··· EXCERPTED RECORDS

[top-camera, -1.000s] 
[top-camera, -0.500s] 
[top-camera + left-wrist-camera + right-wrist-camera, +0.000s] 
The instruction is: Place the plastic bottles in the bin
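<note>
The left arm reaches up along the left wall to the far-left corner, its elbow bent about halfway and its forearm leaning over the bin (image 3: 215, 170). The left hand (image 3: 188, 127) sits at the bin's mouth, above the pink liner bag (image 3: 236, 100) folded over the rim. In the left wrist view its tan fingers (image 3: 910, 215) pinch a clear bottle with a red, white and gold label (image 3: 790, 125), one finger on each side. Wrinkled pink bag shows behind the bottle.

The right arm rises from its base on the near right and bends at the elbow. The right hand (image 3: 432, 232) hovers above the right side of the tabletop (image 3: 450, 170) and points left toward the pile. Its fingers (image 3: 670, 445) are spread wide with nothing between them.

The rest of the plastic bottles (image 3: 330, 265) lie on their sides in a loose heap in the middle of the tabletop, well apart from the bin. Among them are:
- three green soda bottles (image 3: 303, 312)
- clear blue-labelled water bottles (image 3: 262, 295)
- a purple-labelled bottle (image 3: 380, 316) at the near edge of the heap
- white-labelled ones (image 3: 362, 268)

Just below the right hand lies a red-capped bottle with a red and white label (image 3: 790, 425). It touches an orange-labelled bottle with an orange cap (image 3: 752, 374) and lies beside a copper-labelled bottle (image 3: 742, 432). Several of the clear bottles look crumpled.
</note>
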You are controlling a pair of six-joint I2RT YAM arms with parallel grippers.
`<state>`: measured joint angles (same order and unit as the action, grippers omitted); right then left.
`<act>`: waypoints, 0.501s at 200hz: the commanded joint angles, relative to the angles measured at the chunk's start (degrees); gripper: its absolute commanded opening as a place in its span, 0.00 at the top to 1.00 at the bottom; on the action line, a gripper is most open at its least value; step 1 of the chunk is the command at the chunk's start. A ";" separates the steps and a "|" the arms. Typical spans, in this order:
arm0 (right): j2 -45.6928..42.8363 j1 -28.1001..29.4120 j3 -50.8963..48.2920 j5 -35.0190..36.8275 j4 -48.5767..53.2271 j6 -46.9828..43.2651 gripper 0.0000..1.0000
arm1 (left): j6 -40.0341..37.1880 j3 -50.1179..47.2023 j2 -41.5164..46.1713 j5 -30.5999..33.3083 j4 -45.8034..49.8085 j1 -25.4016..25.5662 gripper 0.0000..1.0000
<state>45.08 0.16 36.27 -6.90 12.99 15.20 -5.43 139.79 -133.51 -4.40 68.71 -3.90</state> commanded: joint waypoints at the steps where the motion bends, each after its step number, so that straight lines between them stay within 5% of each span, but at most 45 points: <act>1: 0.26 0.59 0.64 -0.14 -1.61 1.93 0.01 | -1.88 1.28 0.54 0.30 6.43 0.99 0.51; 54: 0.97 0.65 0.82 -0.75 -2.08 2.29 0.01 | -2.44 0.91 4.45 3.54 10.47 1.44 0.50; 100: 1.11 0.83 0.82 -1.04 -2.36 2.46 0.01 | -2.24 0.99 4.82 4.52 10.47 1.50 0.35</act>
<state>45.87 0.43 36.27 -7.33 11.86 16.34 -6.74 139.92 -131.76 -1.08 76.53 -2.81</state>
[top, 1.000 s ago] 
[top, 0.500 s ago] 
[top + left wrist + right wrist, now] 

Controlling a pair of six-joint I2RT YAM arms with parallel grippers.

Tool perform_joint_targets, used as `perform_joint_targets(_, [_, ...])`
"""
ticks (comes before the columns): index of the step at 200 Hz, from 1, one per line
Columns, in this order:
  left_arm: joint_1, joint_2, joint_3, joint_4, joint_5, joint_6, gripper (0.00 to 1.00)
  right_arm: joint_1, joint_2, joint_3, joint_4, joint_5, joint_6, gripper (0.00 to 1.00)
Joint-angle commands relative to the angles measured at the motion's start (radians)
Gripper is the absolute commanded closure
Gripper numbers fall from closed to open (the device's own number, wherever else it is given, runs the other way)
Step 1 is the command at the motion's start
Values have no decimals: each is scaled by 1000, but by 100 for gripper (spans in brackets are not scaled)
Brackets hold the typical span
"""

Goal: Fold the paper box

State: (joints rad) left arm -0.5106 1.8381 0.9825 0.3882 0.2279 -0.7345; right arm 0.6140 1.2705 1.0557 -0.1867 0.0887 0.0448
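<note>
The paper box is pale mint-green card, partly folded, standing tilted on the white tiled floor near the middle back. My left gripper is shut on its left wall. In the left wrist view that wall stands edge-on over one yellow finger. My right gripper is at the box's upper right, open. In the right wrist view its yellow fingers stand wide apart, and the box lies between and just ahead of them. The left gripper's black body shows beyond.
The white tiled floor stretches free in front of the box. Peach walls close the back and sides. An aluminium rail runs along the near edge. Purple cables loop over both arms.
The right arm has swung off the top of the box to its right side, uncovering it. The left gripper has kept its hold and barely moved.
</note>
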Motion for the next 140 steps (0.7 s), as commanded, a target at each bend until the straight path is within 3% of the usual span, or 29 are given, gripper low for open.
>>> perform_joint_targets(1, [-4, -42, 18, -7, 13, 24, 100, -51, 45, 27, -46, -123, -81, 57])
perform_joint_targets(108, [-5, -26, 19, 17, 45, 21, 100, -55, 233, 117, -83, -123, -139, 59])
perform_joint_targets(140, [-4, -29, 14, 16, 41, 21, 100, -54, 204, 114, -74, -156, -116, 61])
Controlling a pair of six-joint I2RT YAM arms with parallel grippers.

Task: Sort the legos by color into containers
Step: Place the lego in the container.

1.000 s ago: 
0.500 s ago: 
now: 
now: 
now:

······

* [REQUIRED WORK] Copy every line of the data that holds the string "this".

* [SOLVED PROBLEM]
`<act>`: waypoints, 0.501s at 200hz: the commanded joint angles, relative to the angles measured at the chunk's start (degrees); gripper: its absolute commanded opening as a place in its span, 0.00 at the top to 1.00 at the bottom; on the action line, a gripper is most open at its least value; step 1 of the chunk is the command at the chunk's start. A ";" separates the steps and a "|" the arms. Typical spans, in this order:
Columns, in this order:

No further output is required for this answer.